> **WORK INSTRUCTIONS**: Each entry is to be output as written, so that none is missing.

SOURCE DATA START

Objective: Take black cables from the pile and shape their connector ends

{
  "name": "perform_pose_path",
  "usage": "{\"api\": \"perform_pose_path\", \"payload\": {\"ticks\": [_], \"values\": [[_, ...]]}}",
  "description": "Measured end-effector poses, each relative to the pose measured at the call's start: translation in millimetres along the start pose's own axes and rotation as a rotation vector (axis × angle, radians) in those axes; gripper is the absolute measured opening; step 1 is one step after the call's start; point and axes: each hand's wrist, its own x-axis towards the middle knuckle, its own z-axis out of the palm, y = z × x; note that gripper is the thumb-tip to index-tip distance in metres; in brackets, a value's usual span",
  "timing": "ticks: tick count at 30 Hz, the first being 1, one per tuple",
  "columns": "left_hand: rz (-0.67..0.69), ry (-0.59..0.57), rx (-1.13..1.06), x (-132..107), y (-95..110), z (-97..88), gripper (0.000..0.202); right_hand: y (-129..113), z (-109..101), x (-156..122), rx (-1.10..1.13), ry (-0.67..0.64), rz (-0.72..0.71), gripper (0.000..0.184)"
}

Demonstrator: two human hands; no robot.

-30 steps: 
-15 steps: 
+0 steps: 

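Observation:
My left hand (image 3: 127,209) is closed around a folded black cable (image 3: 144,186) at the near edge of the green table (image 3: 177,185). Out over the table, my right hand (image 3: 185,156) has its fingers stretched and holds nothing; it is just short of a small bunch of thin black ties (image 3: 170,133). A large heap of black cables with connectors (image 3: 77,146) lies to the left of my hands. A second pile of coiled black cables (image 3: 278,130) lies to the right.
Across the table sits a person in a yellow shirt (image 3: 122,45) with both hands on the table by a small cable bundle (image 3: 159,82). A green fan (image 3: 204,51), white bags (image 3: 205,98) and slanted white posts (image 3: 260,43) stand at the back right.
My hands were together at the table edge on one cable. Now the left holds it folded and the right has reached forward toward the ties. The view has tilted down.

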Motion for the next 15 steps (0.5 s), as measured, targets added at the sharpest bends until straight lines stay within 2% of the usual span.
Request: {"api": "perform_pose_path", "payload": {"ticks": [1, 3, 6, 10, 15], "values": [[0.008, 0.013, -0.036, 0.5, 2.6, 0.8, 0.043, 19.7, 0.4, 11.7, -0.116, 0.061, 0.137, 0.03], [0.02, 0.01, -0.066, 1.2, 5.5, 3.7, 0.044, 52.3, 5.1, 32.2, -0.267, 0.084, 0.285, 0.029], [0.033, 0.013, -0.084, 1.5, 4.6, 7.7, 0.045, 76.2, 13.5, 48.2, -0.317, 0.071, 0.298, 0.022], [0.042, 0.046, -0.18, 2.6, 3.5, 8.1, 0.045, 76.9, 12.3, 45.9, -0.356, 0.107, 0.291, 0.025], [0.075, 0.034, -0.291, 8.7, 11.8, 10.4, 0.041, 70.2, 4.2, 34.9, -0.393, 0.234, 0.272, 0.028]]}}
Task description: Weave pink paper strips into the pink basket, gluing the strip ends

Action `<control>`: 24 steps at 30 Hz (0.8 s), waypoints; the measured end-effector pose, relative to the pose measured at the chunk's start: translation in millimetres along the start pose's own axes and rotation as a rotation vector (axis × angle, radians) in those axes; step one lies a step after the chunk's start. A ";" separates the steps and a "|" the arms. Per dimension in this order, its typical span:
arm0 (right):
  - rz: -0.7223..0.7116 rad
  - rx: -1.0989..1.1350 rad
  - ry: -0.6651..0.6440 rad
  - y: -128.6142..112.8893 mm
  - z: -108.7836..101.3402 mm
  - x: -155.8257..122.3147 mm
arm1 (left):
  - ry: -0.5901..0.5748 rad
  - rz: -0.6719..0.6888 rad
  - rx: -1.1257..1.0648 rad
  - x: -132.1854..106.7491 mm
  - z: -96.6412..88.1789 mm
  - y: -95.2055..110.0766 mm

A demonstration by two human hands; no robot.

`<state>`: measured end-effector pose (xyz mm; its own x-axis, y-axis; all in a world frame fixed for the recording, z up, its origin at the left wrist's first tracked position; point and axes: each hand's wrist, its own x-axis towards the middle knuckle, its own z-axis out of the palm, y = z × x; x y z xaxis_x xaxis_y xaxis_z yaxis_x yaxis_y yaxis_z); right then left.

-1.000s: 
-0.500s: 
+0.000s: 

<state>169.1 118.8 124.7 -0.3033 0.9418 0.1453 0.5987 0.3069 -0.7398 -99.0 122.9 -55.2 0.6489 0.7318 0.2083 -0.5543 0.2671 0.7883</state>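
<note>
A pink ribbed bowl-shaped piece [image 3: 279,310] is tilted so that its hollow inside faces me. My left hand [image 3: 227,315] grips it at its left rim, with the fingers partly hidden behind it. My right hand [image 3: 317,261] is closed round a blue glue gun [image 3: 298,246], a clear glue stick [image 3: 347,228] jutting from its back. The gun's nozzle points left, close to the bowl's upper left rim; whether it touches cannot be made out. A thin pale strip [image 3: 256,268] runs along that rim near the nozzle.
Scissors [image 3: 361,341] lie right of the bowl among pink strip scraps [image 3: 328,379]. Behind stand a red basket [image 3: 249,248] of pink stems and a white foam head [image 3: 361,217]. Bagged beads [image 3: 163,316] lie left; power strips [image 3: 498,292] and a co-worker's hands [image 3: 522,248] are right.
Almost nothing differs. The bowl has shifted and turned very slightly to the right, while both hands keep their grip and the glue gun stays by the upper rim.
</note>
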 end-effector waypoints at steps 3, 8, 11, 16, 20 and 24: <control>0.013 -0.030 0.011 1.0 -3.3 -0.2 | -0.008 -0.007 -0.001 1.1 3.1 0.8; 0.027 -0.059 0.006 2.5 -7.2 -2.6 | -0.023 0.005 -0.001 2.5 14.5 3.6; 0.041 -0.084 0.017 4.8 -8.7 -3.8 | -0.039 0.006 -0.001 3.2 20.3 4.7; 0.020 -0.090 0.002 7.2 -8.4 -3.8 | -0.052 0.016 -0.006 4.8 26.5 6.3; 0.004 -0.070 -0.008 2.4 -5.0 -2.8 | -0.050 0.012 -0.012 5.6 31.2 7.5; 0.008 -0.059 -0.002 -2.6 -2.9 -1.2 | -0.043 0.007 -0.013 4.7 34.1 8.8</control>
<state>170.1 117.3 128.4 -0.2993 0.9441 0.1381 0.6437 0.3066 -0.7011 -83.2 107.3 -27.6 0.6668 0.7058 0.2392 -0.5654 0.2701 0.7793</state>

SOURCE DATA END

> **OUTPUT**:
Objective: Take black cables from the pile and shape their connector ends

{
  "name": "perform_pose_path",
  "usage": "{\"api\": \"perform_pose_path\", \"payload\": {\"ticks\": [_], \"values\": [[_, ...]]}}",
  "description": "Measured end-effector poses, each relative to the pose measured at the call's start: translation in millimetres along the start pose's own axes and rotation as a rotation vector (axis × angle, radians) in those axes; gripper is the absolute measured opening; step 1 is one step after the call's start; point and axes: each hand's wrist, its own x-axis towards the middle knuckle, its own z-axis out of the palm, y = z × x; note that gripper is the thumb-tip to index-tip distance in metres; in brackets, a value's usual span",
  "timing": "ticks: tick count at 30 Hz, the first being 1, one per tuple",
  "columns": "left_hand: rz (-0.67..0.69), ry (-0.59..0.57), rx (-1.13..1.06), x (-132..107), y (-95..110), z (-97..88), gripper (0.000..0.202); right_hand: y (-129..113), z (-109..101), x (-156..122), rx (-1.10..1.13), ry (-0.67..0.64), rz (-0.72..0.71), gripper (0.000..0.184)"
}

Demonstrator: two human hands; no robot.

-30 steps: 
-15 steps: 
+0 steps: 

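Observation:
My left hand (image 3: 127,209) is closed around a folded black cable (image 3: 144,186) at the near edge of the green table (image 3: 177,185). Out over the table, my right hand (image 3: 185,156) has its fingers stretched and holds nothing; it is just short of a small bunch of thin black ties (image 3: 170,133). A large heap of black cables with connectors (image 3: 77,146) lies to the left of my hands. A second pile of coiled black cables (image 3: 278,130) lies to the right.
Across the table sits a person in a yellow shirt (image 3: 122,45) with both hands on the table by a small cable bundle (image 3: 159,82). A green fan (image 3: 204,51), white bags (image 3: 205,98) and slanted white posts (image 3: 260,43) stand at the back right.
My hands were together at the table edge on one cable. Now the left holds it folded and the right has reached forward toward the ties. The view has tilted down.
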
Motion for the next 15 steps (0.5 s), as measured, targets added at the sharpest bends until straight lines stay within 2% of the usual span.
Request: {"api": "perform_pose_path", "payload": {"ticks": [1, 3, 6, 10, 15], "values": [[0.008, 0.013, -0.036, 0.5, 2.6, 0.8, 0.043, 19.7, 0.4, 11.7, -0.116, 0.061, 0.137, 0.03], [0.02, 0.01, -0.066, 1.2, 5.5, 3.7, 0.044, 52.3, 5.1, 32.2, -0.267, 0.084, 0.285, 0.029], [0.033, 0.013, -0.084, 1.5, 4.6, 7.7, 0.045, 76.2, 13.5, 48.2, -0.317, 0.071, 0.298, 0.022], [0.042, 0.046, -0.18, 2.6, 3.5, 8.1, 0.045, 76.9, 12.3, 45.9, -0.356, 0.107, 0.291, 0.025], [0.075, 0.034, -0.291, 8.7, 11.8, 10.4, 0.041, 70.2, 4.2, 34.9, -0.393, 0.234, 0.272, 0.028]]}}
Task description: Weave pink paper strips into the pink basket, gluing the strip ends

Action `<control>`: 24 steps at 30 Hz (0.8 s), waypoints; the measured end-effector pose, relative to the pose measured at the chunk's start: translation in millimetres along the start pose's own axes and rotation as a rotation vector (axis × angle, radians) in those axes; step one lies a step after the chunk's start. A ";" separates the steps and a "|" the arms. Per dimension in this order, its typical span:
arm0 (right):
  - rz: -0.7223..0.7116 rad
  - rx: -1.0989..1.1350 rad
  - ry: -0.6651..0.6440 rad
  - y: -128.6142..112.8893 mm
  - z: -108.7836..101.3402 mm
  - x: -155.8257..122.3147 mm
arm1 (left):
  - ry: -0.5901..0.5748 rad
  - rz: -0.6719..0.6888 rad
  - rx: -1.1257..1.0648 rad
  - x: -132.1854..106.7491 mm
  - z: -96.6412..88.1789 mm
  - y: -95.2055..110.0766 mm

A demonstration by two human hands; no robot.

`<state>`: measured end-effector pose (xyz mm; its own x-axis, y-axis; all in a world frame fixed for the recording, z up, its origin at the left wrist's first tracked position; point and axes: each hand's wrist, its own x-axis towards the middle knuckle, its own z-axis out of the palm, y = z × x; x y z xaxis_x xaxis_y xaxis_z yaxis_x yaxis_y yaxis_z); right then left.

-1.000s: 
-0.500s: 
+0.000s: 

<state>169.1 118.8 124.7 -0.3033 0.9418 0.1453 0.5987 0.3069 -0.7398 -99.0 122.9 -55.2 0.6489 0.7318 0.2083 -0.5543 0.2671 0.7883</state>
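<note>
A pink ribbed bowl-shaped piece [image 3: 279,310] is tilted so that its hollow inside faces me. My left hand [image 3: 227,315] grips it at its left rim, with the fingers partly hidden behind it. My right hand [image 3: 317,261] is closed round a blue glue gun [image 3: 298,246], a clear glue stick [image 3: 347,228] jutting from its back. The gun's nozzle points left, close to the bowl's upper left rim; whether it touches cannot be made out. A thin pale strip [image 3: 256,268] runs along that rim near the nozzle.
Scissors [image 3: 361,341] lie right of the bowl among pink strip scraps [image 3: 328,379]. Behind stand a red basket [image 3: 249,248] of pink stems and a white foam head [image 3: 361,217]. Bagged beads [image 3: 163,316] lie left; power strips [image 3: 498,292] and a co-worker's hands [image 3: 522,248] are right.
Almost nothing differs. The bowl has shifted and turned very slightly to the right, while both hands keep their grip and the glue gun stays by the upper rim.
</note>
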 end-effector waypoints at steps 3, 8, 11, 16, 20 and 24: <control>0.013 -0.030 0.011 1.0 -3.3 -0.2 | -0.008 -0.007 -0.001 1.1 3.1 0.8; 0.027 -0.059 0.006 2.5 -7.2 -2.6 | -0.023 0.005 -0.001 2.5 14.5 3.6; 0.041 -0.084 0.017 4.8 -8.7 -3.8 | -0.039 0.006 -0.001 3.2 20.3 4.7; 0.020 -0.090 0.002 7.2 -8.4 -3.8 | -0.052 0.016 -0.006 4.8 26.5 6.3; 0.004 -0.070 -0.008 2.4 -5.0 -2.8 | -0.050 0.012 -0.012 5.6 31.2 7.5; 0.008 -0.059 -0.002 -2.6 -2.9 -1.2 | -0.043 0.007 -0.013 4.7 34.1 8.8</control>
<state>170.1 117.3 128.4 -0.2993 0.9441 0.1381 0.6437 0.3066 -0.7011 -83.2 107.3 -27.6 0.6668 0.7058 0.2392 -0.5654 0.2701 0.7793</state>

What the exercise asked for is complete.